*Work item:*
Return exactly the lines below, starting with the one that has "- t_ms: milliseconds" and going on through the one that has "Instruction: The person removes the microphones".

*Records shown:*
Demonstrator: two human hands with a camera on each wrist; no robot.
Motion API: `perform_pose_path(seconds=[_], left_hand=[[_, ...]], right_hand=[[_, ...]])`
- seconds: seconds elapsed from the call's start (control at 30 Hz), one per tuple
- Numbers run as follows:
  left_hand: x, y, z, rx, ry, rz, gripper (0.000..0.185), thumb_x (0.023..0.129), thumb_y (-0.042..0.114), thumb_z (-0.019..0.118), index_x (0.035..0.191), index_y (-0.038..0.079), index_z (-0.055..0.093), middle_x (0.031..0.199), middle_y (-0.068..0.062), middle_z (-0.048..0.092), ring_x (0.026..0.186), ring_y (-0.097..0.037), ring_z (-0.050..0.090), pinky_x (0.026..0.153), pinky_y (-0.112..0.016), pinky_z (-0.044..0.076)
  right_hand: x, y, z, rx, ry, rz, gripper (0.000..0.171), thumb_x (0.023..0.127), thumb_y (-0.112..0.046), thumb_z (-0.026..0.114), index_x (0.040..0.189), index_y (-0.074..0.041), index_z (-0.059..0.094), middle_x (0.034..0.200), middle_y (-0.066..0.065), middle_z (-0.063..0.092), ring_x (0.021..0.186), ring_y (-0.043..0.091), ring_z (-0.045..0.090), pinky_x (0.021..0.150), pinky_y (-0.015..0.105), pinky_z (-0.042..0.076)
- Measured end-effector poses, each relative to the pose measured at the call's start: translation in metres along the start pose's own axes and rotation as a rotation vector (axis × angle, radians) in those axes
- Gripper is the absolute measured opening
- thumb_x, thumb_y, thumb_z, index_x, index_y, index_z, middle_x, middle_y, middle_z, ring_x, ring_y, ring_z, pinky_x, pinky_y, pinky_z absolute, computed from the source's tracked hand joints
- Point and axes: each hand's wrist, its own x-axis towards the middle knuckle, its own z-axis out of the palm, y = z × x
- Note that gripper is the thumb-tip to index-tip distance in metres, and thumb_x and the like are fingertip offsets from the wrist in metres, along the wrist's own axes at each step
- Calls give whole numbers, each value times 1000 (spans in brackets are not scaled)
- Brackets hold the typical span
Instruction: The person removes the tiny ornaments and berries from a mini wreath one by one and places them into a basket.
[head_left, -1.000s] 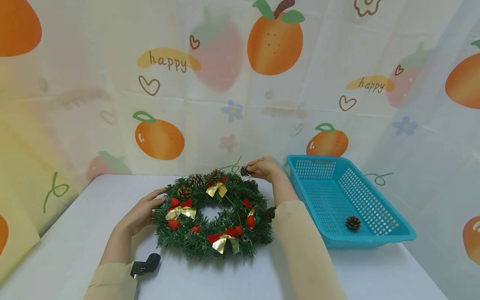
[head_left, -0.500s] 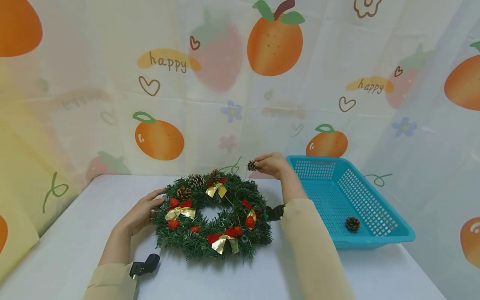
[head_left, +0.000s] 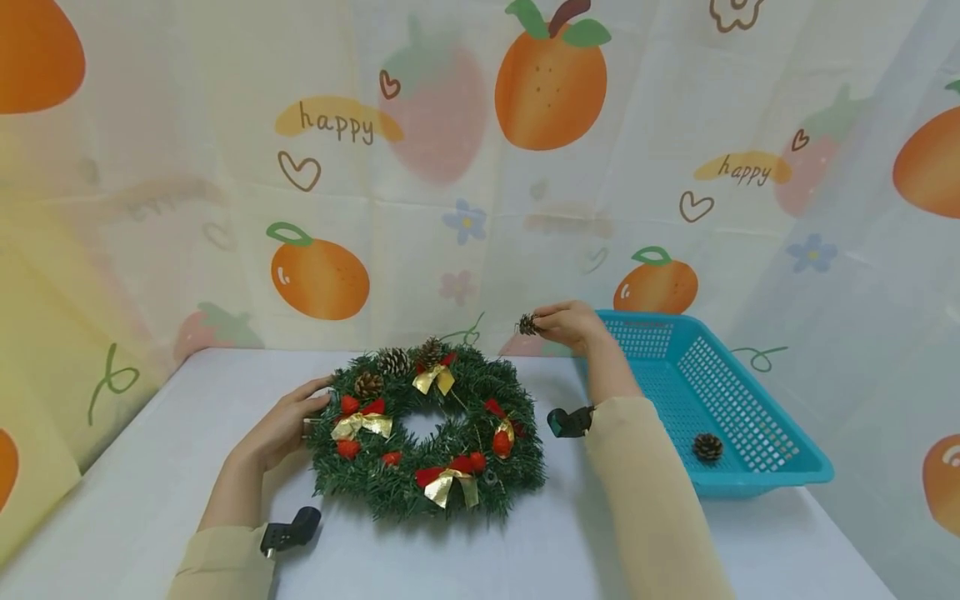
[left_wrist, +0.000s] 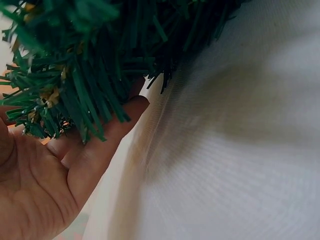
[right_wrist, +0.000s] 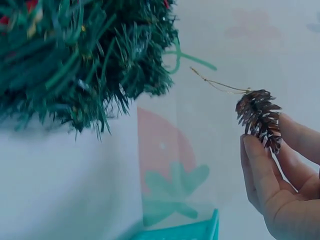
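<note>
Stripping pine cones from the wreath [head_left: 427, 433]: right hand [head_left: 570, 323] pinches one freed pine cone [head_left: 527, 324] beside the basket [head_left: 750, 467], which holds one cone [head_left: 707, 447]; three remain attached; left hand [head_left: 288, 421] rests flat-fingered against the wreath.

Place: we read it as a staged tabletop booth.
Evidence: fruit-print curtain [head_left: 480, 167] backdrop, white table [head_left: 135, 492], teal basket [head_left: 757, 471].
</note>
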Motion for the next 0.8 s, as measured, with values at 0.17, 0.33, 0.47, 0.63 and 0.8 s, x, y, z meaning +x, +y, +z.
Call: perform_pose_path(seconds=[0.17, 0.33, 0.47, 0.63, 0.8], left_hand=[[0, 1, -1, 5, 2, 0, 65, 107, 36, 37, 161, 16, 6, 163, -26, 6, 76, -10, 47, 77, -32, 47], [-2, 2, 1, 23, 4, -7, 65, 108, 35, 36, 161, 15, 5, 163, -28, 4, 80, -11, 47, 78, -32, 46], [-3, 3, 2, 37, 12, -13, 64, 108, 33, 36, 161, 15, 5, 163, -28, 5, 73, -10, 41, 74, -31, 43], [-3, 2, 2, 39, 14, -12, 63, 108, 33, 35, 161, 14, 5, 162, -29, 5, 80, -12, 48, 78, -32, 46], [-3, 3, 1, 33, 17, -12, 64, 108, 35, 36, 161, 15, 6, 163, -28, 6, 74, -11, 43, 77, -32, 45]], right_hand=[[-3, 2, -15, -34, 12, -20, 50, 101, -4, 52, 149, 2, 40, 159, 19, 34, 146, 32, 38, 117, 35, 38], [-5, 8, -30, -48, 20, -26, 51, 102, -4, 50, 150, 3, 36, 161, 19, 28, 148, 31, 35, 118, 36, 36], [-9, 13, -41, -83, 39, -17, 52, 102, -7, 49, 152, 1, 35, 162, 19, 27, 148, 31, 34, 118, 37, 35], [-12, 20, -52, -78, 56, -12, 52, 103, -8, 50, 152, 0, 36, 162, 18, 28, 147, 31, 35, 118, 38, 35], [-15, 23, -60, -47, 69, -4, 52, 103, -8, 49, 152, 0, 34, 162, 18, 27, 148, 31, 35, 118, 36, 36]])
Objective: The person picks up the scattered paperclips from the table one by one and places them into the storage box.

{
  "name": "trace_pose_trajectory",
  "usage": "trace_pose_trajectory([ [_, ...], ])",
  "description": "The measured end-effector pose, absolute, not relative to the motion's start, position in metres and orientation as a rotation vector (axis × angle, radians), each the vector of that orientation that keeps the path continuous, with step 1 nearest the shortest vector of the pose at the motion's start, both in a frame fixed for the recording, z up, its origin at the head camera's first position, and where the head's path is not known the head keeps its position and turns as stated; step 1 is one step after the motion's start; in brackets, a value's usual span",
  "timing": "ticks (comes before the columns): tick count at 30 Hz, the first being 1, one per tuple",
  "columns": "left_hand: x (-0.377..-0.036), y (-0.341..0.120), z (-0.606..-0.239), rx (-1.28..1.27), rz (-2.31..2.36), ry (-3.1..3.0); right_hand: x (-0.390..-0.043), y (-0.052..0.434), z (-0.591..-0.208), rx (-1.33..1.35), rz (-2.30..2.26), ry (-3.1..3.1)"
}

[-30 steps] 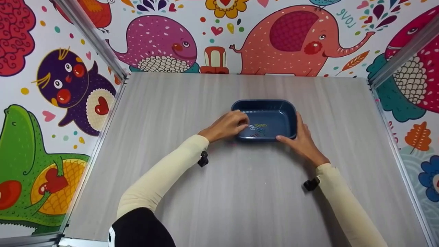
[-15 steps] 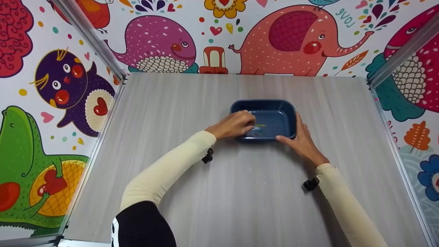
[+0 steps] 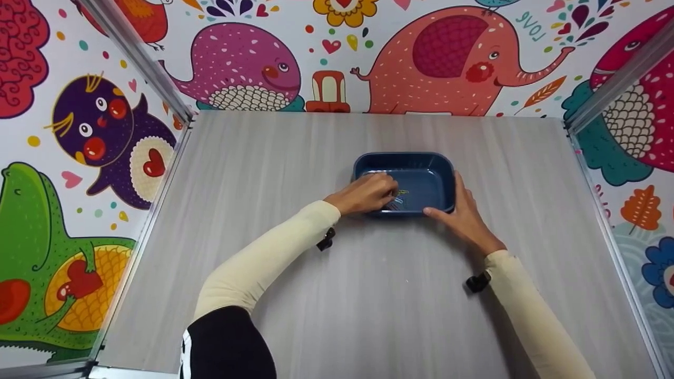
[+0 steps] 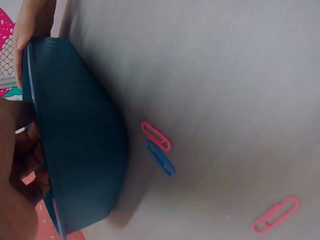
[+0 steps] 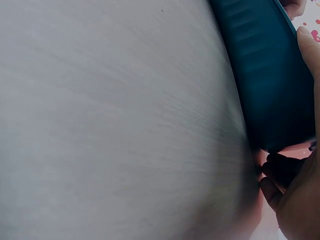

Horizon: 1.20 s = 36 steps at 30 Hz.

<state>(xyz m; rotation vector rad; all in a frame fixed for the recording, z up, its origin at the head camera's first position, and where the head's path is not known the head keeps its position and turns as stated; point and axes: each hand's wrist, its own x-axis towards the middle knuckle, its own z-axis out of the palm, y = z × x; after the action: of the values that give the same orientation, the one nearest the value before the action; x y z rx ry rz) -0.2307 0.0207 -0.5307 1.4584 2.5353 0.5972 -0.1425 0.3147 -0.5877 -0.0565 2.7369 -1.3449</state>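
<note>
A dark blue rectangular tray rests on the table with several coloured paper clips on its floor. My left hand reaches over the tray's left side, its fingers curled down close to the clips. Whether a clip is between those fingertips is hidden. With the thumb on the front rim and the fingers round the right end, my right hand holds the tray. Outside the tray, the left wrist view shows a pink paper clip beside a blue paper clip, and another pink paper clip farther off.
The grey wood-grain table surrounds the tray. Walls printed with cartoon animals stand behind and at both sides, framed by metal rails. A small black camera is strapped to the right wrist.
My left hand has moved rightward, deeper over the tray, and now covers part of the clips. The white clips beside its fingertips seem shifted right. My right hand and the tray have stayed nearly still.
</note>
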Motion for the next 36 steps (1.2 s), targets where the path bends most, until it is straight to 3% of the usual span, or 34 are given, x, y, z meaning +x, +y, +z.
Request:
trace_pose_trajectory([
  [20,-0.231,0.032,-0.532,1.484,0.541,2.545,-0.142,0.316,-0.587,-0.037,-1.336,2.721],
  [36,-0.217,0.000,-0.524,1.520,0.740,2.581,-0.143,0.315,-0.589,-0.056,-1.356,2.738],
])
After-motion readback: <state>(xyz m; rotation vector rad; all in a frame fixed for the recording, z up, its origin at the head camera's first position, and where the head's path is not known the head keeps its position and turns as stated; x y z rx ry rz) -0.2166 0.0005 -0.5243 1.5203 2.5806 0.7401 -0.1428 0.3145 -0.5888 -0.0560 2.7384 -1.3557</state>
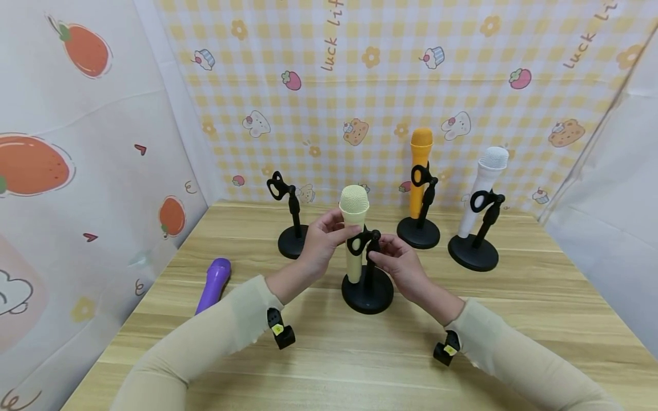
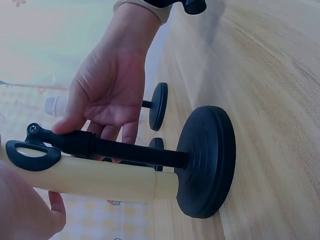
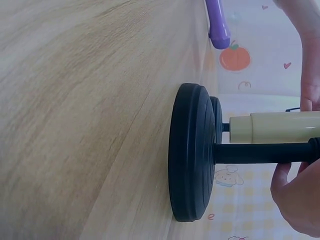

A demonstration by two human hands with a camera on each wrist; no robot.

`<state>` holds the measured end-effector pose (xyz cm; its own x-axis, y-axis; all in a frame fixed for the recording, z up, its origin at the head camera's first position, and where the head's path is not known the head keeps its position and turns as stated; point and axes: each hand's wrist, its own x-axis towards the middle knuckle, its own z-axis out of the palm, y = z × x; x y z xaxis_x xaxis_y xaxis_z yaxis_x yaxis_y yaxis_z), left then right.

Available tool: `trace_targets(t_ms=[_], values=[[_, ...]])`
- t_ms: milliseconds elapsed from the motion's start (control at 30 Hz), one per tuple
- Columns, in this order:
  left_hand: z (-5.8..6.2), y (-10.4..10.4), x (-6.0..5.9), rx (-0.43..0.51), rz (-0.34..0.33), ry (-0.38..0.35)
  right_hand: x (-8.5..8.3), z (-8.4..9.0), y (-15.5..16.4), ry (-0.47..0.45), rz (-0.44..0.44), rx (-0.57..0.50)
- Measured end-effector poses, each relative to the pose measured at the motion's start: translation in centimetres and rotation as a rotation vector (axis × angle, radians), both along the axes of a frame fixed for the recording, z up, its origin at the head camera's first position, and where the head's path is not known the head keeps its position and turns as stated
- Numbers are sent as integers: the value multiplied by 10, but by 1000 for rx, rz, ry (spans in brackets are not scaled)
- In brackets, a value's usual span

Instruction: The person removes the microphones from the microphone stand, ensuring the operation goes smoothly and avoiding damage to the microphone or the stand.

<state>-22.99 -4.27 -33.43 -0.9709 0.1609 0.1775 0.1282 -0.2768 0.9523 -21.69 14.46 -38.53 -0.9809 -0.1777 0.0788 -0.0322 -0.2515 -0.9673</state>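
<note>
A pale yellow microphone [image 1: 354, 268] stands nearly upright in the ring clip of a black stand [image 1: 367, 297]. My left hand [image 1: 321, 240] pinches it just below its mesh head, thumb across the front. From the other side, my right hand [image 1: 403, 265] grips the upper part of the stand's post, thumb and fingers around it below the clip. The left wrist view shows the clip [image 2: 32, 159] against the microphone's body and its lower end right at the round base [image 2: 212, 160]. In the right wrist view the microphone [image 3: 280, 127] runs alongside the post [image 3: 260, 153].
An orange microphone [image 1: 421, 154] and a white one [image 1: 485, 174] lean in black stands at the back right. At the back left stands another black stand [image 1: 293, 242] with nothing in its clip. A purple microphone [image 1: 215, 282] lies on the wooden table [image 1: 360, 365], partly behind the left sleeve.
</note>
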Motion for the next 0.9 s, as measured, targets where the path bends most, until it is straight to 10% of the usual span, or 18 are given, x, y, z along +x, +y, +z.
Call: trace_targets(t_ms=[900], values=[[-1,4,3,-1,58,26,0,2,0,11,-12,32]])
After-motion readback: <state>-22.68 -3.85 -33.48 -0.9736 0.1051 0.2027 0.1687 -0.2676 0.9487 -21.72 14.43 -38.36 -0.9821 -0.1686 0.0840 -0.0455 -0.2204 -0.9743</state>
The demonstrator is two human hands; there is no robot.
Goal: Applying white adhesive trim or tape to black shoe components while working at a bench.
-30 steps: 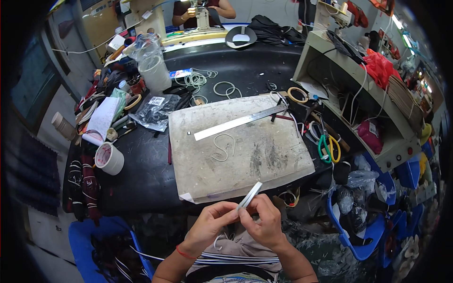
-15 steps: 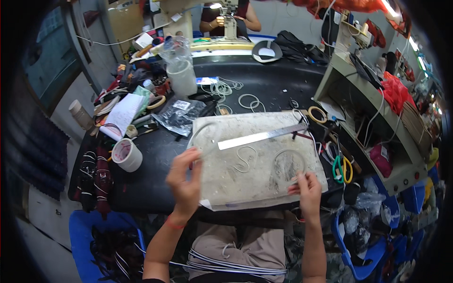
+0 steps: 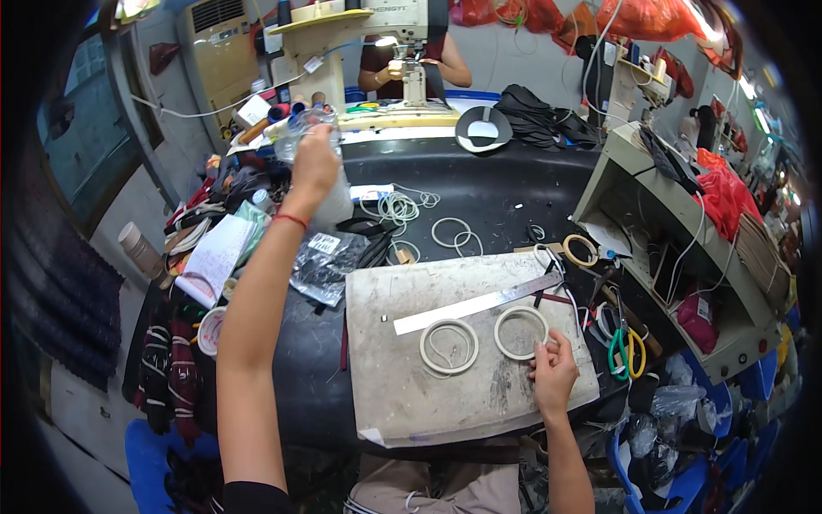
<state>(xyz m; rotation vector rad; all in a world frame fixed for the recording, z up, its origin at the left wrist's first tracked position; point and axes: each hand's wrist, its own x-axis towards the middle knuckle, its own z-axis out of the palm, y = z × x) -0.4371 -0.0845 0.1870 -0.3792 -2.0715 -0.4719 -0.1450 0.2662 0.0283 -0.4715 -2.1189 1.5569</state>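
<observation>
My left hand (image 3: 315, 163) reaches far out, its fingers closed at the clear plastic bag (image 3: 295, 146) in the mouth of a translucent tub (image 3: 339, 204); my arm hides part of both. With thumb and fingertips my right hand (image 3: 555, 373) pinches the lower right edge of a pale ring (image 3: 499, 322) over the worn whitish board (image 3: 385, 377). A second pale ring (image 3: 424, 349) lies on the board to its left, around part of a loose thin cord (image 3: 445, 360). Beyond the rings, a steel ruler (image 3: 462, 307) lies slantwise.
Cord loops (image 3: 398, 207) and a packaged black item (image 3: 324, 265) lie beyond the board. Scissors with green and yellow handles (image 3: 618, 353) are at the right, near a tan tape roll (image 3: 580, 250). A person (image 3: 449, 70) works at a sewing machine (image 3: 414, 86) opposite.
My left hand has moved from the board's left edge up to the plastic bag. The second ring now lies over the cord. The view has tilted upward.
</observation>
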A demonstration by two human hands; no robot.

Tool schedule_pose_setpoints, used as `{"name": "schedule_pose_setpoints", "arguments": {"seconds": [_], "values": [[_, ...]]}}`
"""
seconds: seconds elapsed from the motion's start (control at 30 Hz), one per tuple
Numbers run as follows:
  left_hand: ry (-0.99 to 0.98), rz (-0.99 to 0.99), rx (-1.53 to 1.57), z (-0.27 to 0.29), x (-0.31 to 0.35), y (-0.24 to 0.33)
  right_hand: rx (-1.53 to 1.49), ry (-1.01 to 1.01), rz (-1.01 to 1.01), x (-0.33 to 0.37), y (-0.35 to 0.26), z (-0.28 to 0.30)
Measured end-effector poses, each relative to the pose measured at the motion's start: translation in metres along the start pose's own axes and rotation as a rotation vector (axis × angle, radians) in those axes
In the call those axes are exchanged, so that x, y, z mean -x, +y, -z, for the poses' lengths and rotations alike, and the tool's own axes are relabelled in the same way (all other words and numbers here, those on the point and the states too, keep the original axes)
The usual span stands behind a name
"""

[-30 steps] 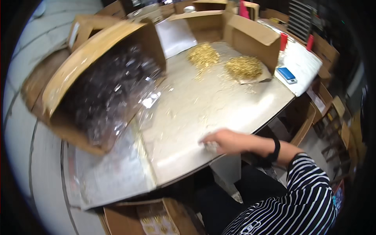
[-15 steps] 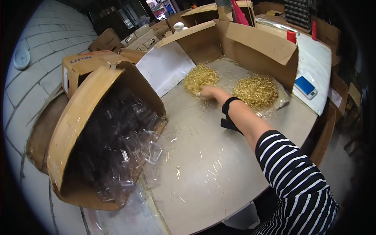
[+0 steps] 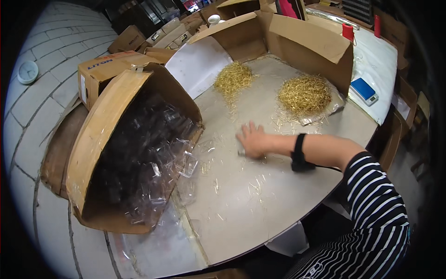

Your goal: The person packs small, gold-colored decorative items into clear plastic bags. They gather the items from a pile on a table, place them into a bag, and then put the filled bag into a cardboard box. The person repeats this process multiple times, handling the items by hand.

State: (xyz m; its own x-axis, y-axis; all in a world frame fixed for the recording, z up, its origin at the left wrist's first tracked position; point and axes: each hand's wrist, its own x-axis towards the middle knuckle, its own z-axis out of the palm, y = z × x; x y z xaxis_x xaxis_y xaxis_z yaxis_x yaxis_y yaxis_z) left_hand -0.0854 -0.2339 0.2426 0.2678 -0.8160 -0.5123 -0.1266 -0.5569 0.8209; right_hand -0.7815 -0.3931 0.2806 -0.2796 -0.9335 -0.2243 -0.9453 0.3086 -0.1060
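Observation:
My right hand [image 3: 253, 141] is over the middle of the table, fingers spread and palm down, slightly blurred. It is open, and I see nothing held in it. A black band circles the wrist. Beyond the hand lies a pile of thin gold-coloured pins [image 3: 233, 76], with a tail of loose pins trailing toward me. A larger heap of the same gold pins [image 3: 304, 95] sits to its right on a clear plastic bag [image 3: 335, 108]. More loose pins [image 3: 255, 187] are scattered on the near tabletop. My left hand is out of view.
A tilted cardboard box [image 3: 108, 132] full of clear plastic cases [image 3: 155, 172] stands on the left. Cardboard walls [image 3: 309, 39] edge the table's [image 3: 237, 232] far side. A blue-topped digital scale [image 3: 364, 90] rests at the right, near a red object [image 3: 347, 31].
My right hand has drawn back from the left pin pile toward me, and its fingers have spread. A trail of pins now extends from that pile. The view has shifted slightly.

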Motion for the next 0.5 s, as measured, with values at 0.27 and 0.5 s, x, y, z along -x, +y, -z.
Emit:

*Solved exercise:*
- t_ms: milliseconds elapsed from the motion's start (control at 30 Hz), one per tuple
- Columns, in this order:
  left_hand: z (-5.8..6.2), y (-10.4..10.4), x (-6.0..5.9), rx (-0.43..0.51), rz (-0.34..0.33), ry (-0.38..0.35)
  right_hand: x (-8.5..8.3), z (-8.4..9.0), y (-15.5..16.4), ry (-0.47..0.45), rz (-0.44..0.44), rx (-0.57..0.50)
- Measured end-effector poses, each relative to the pose measured at the motion's start: translation in centimetres and rotation as a rotation vector (axis × angle, radians), both along the axes of a frame fixed for the recording, z up, its origin at the head camera's first position, and where the head's path is not known the head keeps its position and turns as stated
- Numbers are sent as integers: the value multiplied by 10, but by 1000 for rx, rz, ry (spans in brackets are not scaled)
- In brackets, a value's usual span

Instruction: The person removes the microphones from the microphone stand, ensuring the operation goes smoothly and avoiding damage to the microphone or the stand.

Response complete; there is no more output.